Pictures stay out of the answer, but every line of the material must be restated exactly.

• [Dataset excerpt]:
· · · ·

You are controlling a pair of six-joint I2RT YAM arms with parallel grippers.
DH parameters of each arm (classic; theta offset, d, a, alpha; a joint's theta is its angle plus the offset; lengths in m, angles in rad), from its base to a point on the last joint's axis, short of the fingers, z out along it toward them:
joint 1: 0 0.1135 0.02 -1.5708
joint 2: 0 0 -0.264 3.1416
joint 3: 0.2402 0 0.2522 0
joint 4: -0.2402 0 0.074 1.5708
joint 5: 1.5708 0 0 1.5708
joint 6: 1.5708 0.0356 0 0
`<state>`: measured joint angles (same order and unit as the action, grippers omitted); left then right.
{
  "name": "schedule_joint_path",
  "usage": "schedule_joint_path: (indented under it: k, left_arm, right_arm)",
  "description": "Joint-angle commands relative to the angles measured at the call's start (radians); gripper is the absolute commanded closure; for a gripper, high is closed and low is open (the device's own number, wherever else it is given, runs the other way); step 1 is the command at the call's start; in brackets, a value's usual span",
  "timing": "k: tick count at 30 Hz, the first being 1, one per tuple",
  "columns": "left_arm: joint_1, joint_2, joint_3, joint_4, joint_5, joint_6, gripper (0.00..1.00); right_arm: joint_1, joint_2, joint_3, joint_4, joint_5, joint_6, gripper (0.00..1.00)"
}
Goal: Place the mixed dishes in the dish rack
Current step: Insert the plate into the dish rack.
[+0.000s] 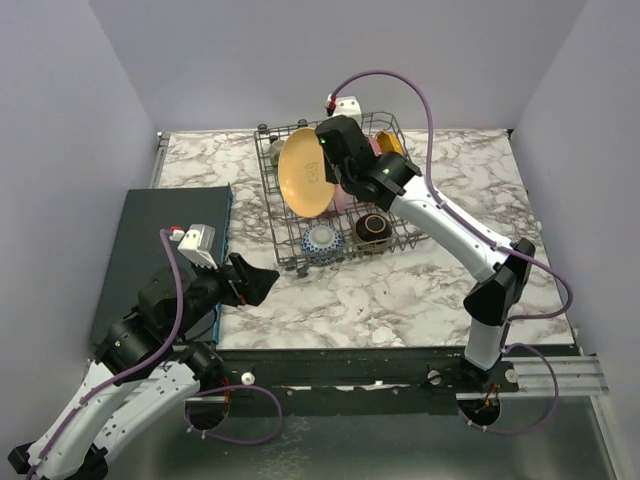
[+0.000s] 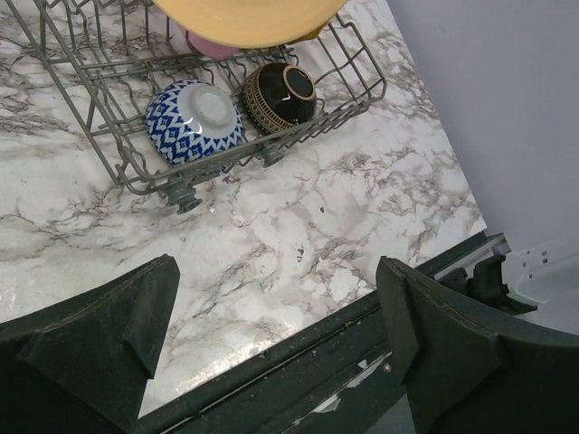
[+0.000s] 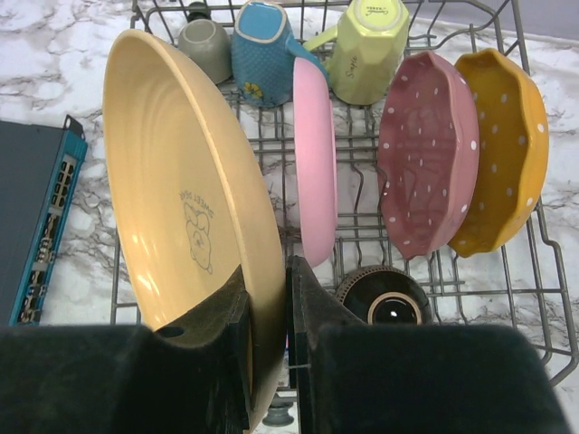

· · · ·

• [Answer to the problem]:
You are controlling a pair of six-joint I2RT YAM arms with parallel grippers.
DH parameters of each arm (classic; theta offset, d, a, alpha; a joint's theta is its angle plus the offset; lengths in m, angles in rad), from its base to a point on the last joint's axis, short of the fingers, z out along it toward them:
joint 1: 0 0.1135 0.02 -1.5708
joint 2: 0 0 -0.264 3.1416
joint 3: 0.2402 0 0.2522 0
joint 4: -0.2402 0 0.074 1.5708
joint 5: 1.5708 0 0 1.5708
joint 6: 1.5708 0.0356 0 0
`<state>`: measured joint angles (same order and unit as the action, grippers omitted); left then right.
{
  "name": "schedule_joint_path",
  "usage": "schedule_joint_path: (indented under it: k, left_arm, right_arm)",
  "description": "Joint-angle commands relative to the angles measured at the call's start (radians); gripper is the absolute commanded closure; for a gripper, high is closed and low is open (the device's own number, wherever else it is given, runs the other way); step 1 is the command at the call's start; in brackets, a value's usual span",
  "timing": "k: tick count at 30 Hz, the first being 1, one per tuple",
  "columns": "left_arm: joint_1, joint_2, joint_3, joint_4, joint_5, joint_6, gripper (0.00..1.00); right_arm: joint_1, joint_2, joint_3, joint_4, joint_5, joint_6, gripper (0.00..1.00)"
}
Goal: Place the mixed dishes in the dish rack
Current step: Insert the plate into the dish rack.
[+0.000s] 
[+0.000s] 
[+0.000s] 

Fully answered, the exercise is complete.